PSMA PET/CT shows uptake in half of metastatic triple-negative breast cancer patients
This prospective single-center imaging study evaluated 20 patients with progressive metastatic triple-negative breast cancer (median age 53.5 years, median 3 prior systemic therapies) using [Ga]Ga-PSMA-11 PET/CT. The study assessed PSMA uptake patterns to evaluate the feasibility of potential PSMA-targeted radioligand therapy (RLT). No comparator imaging modality or treatment was reported.
On visual assessment, 50% of patients (10 of 20) showed PSMA uptake greater than healthy liver in most lesions. At the lesion level, 67% of FDG-avid target lesions (71 of 106) demonstrated quantitative PSMA positivity (SUVmax above liver). However, per-patient analyses revealed lower rates: only 35% of patients (7 of 20) had all target lesions above liver SUVmean, and 30% (6 of 20) had most lesions above this threshold. Heterogeneity was common, with 65% of patients (13 of 20) having at least one lesion below liver background. The scan identified brain metastases in 10% of patients (2 of 20).

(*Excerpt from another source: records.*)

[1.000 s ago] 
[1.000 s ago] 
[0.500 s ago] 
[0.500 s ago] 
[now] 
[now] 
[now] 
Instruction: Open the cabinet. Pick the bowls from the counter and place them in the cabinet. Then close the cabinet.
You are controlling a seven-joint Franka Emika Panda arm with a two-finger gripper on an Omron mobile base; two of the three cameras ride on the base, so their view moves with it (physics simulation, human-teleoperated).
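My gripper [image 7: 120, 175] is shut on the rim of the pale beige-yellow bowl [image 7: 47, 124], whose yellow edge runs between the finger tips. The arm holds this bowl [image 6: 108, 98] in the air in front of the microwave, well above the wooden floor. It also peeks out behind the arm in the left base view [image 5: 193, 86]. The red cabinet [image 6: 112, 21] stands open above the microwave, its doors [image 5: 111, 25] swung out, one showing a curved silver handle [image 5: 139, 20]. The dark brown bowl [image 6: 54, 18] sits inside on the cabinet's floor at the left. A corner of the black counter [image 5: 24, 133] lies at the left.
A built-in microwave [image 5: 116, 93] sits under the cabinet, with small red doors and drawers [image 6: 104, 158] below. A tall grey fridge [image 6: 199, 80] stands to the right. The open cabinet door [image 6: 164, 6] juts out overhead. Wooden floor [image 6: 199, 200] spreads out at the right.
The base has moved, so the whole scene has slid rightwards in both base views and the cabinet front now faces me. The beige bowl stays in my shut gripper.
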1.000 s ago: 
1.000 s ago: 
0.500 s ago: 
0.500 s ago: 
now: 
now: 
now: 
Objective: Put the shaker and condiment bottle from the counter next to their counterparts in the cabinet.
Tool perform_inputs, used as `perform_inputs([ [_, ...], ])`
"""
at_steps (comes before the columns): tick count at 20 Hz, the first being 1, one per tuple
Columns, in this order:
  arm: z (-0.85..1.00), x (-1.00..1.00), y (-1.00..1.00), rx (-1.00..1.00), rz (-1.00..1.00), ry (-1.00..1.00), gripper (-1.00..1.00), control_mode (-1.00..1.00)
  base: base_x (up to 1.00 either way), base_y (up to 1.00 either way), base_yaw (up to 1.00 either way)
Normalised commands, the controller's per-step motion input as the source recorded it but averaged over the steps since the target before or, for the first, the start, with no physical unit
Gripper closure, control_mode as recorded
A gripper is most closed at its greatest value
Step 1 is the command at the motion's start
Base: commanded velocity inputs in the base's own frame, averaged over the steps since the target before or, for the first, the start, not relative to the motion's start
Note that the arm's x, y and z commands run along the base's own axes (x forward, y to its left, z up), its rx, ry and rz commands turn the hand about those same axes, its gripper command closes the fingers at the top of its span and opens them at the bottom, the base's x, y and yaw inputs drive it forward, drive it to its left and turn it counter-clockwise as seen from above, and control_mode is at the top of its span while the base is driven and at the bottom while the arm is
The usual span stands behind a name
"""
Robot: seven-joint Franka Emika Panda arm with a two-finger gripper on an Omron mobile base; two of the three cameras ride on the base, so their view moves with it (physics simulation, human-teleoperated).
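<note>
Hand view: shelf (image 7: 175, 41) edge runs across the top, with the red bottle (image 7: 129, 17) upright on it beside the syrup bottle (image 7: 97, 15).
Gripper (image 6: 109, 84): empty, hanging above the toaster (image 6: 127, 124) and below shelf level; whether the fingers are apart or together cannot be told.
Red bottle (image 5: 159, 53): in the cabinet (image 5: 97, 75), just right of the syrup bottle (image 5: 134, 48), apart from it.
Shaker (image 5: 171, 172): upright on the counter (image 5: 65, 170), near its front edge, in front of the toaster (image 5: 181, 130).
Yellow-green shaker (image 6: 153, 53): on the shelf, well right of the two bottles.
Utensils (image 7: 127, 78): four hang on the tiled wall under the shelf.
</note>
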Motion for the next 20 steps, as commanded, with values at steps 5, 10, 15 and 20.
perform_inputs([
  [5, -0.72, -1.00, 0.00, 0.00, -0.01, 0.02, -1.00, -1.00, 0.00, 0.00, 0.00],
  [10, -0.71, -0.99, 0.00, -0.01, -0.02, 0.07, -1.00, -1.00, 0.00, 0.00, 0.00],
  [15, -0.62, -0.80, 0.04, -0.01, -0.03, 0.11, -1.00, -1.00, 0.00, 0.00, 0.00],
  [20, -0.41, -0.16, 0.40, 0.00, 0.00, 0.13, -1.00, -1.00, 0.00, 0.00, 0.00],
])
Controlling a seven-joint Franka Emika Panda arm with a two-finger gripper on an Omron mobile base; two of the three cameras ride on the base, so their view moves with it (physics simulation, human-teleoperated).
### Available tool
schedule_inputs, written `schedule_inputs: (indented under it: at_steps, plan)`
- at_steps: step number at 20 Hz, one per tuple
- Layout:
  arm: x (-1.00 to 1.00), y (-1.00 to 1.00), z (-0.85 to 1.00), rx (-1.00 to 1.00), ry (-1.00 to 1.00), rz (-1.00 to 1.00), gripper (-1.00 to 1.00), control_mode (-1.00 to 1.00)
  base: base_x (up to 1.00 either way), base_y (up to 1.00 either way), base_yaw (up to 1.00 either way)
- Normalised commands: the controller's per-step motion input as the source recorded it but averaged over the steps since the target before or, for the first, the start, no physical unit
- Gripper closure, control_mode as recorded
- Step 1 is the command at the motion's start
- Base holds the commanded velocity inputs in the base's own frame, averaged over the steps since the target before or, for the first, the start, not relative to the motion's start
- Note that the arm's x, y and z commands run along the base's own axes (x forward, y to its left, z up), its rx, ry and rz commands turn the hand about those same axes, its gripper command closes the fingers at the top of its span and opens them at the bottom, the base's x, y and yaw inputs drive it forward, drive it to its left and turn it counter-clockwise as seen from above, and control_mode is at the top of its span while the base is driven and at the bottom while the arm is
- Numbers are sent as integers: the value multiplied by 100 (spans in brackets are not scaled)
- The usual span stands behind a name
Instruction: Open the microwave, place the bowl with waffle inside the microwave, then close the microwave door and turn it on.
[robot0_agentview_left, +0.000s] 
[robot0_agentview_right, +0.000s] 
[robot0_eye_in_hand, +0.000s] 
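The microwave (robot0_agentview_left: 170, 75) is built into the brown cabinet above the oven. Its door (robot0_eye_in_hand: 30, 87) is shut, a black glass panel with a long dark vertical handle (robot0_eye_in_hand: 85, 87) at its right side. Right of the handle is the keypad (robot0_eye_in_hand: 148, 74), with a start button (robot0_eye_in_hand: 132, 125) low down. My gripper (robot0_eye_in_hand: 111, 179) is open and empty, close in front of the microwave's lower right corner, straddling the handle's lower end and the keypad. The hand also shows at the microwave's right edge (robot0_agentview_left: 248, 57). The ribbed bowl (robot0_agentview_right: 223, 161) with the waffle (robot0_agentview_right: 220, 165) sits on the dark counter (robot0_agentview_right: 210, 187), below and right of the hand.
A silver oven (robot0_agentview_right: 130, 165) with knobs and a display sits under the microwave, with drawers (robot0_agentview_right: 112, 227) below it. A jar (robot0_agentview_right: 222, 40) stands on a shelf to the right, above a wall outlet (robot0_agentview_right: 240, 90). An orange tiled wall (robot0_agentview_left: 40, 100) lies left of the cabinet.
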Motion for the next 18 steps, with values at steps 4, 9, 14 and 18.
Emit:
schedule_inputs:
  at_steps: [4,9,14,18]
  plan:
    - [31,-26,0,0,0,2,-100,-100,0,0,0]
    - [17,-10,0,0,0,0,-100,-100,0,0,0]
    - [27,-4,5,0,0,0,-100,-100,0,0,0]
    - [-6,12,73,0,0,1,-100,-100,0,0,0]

Safety and tolerability data were not reported. Key limitations include the small sample size (n=20), single-center design, and lack of reported follow-up. The study did not test actual PSMA-targeted RLT treatment, only imaging feasibility. These results support further investigation of PSMA-targeted RLT in this biomarker-defined population but do not establish treatment efficacy. Clinical application requires validation in larger, multi-center trials with treatment outcomes.